# REQUIRED ACTION
Write out every line below that contains "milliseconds".
[Opening DATA SUPPLIED section]
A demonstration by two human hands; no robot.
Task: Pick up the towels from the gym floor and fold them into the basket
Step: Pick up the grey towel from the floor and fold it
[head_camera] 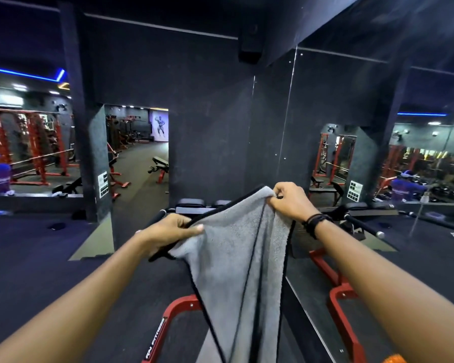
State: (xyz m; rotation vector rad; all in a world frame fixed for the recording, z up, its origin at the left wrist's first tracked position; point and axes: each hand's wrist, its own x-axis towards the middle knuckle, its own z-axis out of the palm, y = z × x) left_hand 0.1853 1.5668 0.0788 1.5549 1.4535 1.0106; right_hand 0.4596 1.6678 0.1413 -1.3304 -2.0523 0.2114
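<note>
A grey towel (236, 258) with black edging hangs in front of me, held up by its top edge. My left hand (168, 231) grips the towel's left part, thumb on the grey cloth and fingers curled behind the black hem. Higher and to the right, my right hand (288, 203) pinches the top corner; a black band sits on that wrist. The cloth falls in long folds down to the frame's bottom edge. No basket is in view.
A red-framed gym bench (178, 310) stands directly below the towel, its black pads (192, 204) behind it. A wall mirror (378, 153) fills the right side. A dark pillar (97, 163) stands left, with red racks (37, 153) and another bench (159, 163) beyond. A small dark object (58, 226) lies on the floor at left.
</note>
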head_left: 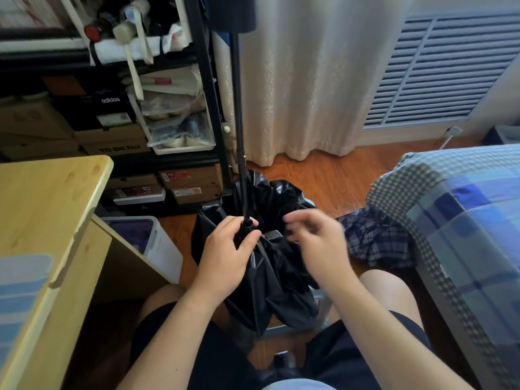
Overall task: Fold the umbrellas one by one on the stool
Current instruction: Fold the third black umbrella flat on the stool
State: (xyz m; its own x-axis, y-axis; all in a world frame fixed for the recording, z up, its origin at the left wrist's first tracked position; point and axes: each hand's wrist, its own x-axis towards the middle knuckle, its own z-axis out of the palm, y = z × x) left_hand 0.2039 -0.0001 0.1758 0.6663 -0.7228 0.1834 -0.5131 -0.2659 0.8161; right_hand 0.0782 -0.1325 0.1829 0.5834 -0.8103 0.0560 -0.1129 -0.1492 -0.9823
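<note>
A black umbrella stands handle-up in front of me, its long shaft extended toward the dark handle at the top edge. Its canopy hangs collapsed and crumpled over the stool, of which only a grey-blue edge shows. My left hand grips the shaft's runner where the ribs meet. My right hand, slightly blurred, hovers with loosely curled fingers at the canopy's right folds; whether it pinches fabric is unclear. A second, blue plaid umbrella lies bunched on the floor to the right.
A light wooden desk fills the left side, with a white bin beside it. Black shelving packed with boxes stands behind. A bed with checked blue bedding is on the right. Curtains hang ahead over wood floor.
</note>
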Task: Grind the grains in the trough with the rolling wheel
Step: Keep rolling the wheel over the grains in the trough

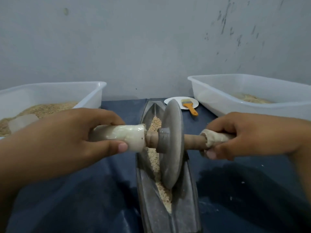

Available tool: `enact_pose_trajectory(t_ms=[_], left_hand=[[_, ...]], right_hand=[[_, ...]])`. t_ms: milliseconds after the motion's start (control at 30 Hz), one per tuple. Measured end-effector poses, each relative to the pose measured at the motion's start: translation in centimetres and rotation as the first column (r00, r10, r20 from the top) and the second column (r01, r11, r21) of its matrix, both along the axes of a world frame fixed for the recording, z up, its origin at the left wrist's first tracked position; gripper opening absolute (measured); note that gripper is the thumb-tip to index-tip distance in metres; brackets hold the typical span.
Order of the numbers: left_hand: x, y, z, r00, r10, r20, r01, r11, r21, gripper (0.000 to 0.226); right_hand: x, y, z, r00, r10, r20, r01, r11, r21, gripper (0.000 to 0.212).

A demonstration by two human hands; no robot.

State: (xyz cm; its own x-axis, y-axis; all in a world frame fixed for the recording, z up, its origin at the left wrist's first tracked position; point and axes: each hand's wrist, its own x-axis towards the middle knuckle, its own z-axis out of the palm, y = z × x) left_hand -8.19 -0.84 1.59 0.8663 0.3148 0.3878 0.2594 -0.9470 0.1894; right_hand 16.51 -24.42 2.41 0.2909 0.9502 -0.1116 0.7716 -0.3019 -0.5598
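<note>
Grey plaster wall [151,47] behind, dark blue sheet [84,190] over the work surface. Your metal trough [186,190] runs lengthwise away from you down the middle, grains [155,163] lying along its groove. Stone rolling wheel [172,145] stands on edge in the groove, tilted a little, its lower rim among the grains. Wooden axle [193,142] passes through the hub.

Your left hand [67,140] is wrapped round the pale padded grip [121,137], thumb underneath. Your right hand [252,137] is curled round the cloth-bound grip [217,137] at the other end. Both closed firmly on the handles.

Left tub [94,93] and right tub [218,98] each hold grain. Orange-handled brush [189,105] lies on a white plate [173,100] beyond the trough.

Risks, as judged from here:
- Uneven push between hands would tip the wheel further, so it rides up the trough wall and jumps out.
- Rolling too far toward either end could shove grain over the lip onto the sheet.
- Wrapping on the grips looks loose at the inner ends; it may slip under load.
</note>
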Motion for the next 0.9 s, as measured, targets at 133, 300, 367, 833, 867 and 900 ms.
enact_pose_trajectory(t_ms=[133, 300, 367, 833, 867, 900], left_hand=[[1.5, 0.1, -0.9, 0.996, 0.077, 0.043, -0.076, 0.997, -0.013, 0.046], [3.0, 0.2, -1.5, 0.992, 0.123, -0.007, -0.123, 0.992, 0.016, 0.050], [2.1, 0.3, -1.0, 0.995, 0.090, -0.037, -0.091, 0.996, -0.026, 0.050], [2.7, 0.6, -1.3, 0.996, 0.083, 0.010, -0.083, 0.996, 0.017, 0.058], [2.3, 0.7, -1.1, 0.998, 0.066, 0.005, -0.066, 0.998, 0.004, 0.054], [1.7, 0.7, -0.9, 0.999, 0.040, 0.003, -0.040, 0.999, -0.012, 0.050]], right_hand=[[0.4, 1.4, -1.2, 0.984, -0.127, 0.126, 0.113, 0.987, 0.115, 0.047], [0.1, 3.6, -2.7, 0.894, -0.325, 0.310, 0.218, 0.918, 0.332, 0.031], [0.4, 2.6, -1.9, 0.942, -0.255, 0.218, 0.198, 0.947, 0.252, 0.032], [0.5, 3.3, -2.3, 0.928, -0.295, 0.229, 0.219, 0.927, 0.305, 0.028], [0.7, 2.7, -1.9, 0.952, -0.245, 0.182, 0.198, 0.950, 0.240, 0.030], [0.7, 2.0, -1.3, 0.975, -0.180, 0.131, 0.159, 0.974, 0.159, 0.036]])
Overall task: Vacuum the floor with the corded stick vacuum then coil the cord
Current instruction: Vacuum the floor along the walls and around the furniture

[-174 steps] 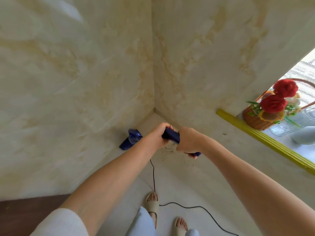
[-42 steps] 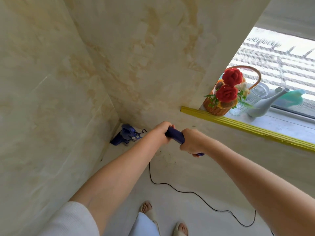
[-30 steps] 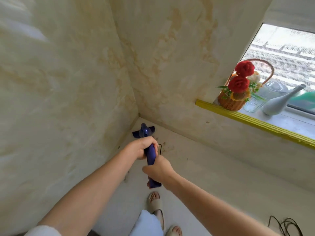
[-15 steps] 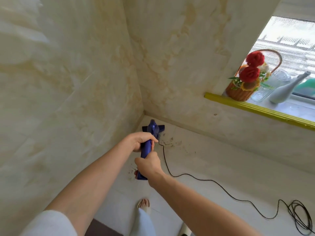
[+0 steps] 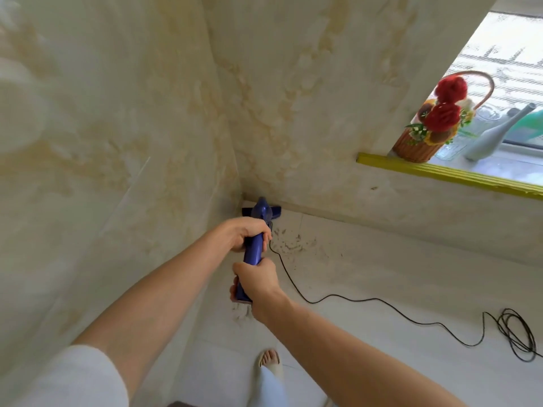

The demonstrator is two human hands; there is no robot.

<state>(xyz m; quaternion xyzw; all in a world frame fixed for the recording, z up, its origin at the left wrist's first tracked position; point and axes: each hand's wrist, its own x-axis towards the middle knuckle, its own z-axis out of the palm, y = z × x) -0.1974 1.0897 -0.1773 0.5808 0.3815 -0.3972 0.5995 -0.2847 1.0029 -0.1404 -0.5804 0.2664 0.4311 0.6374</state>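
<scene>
The blue stick vacuum (image 5: 254, 248) is leaning away from the viewer, its floor head (image 5: 261, 210) sitting tight in the corner where the two walls meet. Its thin black cord (image 5: 332, 295) is trailing right across the pale floor (image 5: 382, 277) (ending in a loose tangle of loops).

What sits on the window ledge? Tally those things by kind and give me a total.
Wicker flower basket: 1
Pale long-necked bottle: 1
Clear glass vessel: 1
Green thing behind the bottle, cut off by the frame edge, kind unclear: 1
Total: 4
</scene>
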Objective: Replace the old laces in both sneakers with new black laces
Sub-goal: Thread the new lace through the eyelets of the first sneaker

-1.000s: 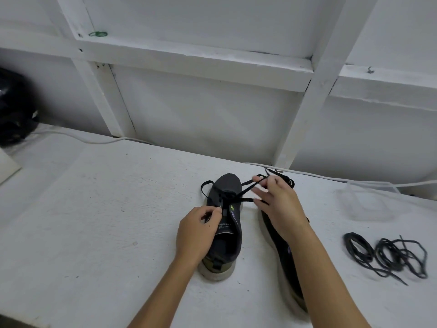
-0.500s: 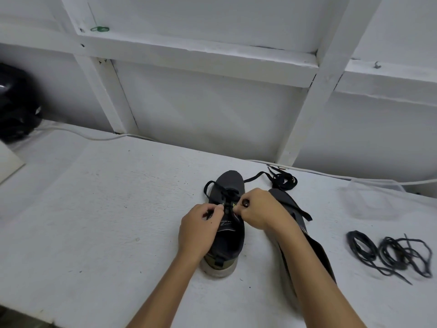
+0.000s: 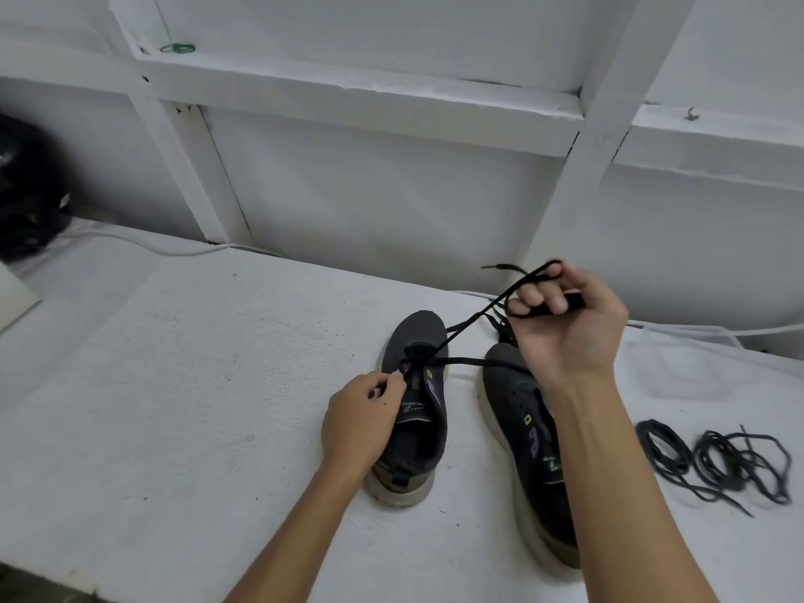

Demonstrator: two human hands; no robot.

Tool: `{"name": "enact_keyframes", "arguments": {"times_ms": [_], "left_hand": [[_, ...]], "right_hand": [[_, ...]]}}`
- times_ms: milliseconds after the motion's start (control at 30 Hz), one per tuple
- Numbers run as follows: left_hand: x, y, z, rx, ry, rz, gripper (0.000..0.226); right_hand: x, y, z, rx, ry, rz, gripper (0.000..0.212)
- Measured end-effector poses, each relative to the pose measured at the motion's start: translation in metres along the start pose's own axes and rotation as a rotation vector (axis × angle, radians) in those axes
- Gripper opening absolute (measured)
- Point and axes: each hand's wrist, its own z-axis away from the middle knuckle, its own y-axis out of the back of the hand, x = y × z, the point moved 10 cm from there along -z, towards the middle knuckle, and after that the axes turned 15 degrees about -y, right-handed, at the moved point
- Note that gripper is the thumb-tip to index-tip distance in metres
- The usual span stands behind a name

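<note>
Two dark sneakers stand side by side on the white table (image 3: 174, 385), toes pointing away from me. My left hand (image 3: 363, 417) pinches the lacing at the tongue of the left sneaker (image 3: 415, 411). A black lace (image 3: 467, 326) runs taut from that shoe's eyelets up and to the right. My right hand (image 3: 565, 324) is raised above the table with its fingers curled round that lace. The right sneaker (image 3: 522, 428) lies partly under my right forearm, and I see no lace in its eyelets.
Two bundles of black laces (image 3: 718, 463) lie on the table at the right. A clear plastic bag (image 3: 696, 363) sits behind them. A white cable (image 3: 152, 250) runs along the wall. A dark object (image 3: 26, 193) stands at the far left.
My right hand has moved from the left sneaker's tongue up and to the right, drawing the lace out taut. The left hand has stayed at the tongue.
</note>
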Motion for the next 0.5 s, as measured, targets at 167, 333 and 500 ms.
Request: {"name": "enact_keyframes", "arguments": {"times_ms": [167, 333, 500], "left_hand": [[-0.001, -0.001, -0.001, -0.005, -0.006, -0.033, 0.034], [-0.002, -0.001, -0.001, 0.004, -0.006, -0.022, 0.032], [0.001, -0.001, -0.001, 0.005, -0.015, -0.028, 0.029]], "right_hand": [[-0.006, 0.02, -0.005, 0.176, -0.016, 0.323, 0.022], [0.018, 0.038, -0.007, 0.481, 0.004, 1.587, 0.047], [0.075, 0.035, -0.015, 0.332, -0.043, 1.739, 0.023]]}}
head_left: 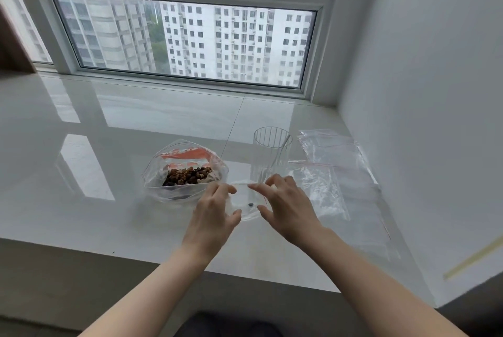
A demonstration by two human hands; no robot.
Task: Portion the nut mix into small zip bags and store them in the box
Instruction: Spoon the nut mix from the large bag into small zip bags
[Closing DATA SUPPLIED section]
# COMPLETED TASK
Available tool: `enact_pose_trajectory(t_ms=[_], left_hand=[[_, ...]], right_hand=[[_, ...]])`. t_ms: milliseconds after the motion's start (control at 30 Hz), one per tuple. Measured end-effector poses, each relative to the pose measured at the motion's start: translation in centimetres and rotation as the first column (r00, r10, r20 from the top) and the second column (r01, r11, r21) of its matrix, both along the axes of a world frame fixed for the recording, z up, its origin at the left wrist's first tracked position; gripper opening absolute (measured); note that gripper is the thumb-tip to index-tip distance in metres; brackets hold the typical span.
- times_ms: milliseconds after the motion's start (control at 30 Hz), one per tuple

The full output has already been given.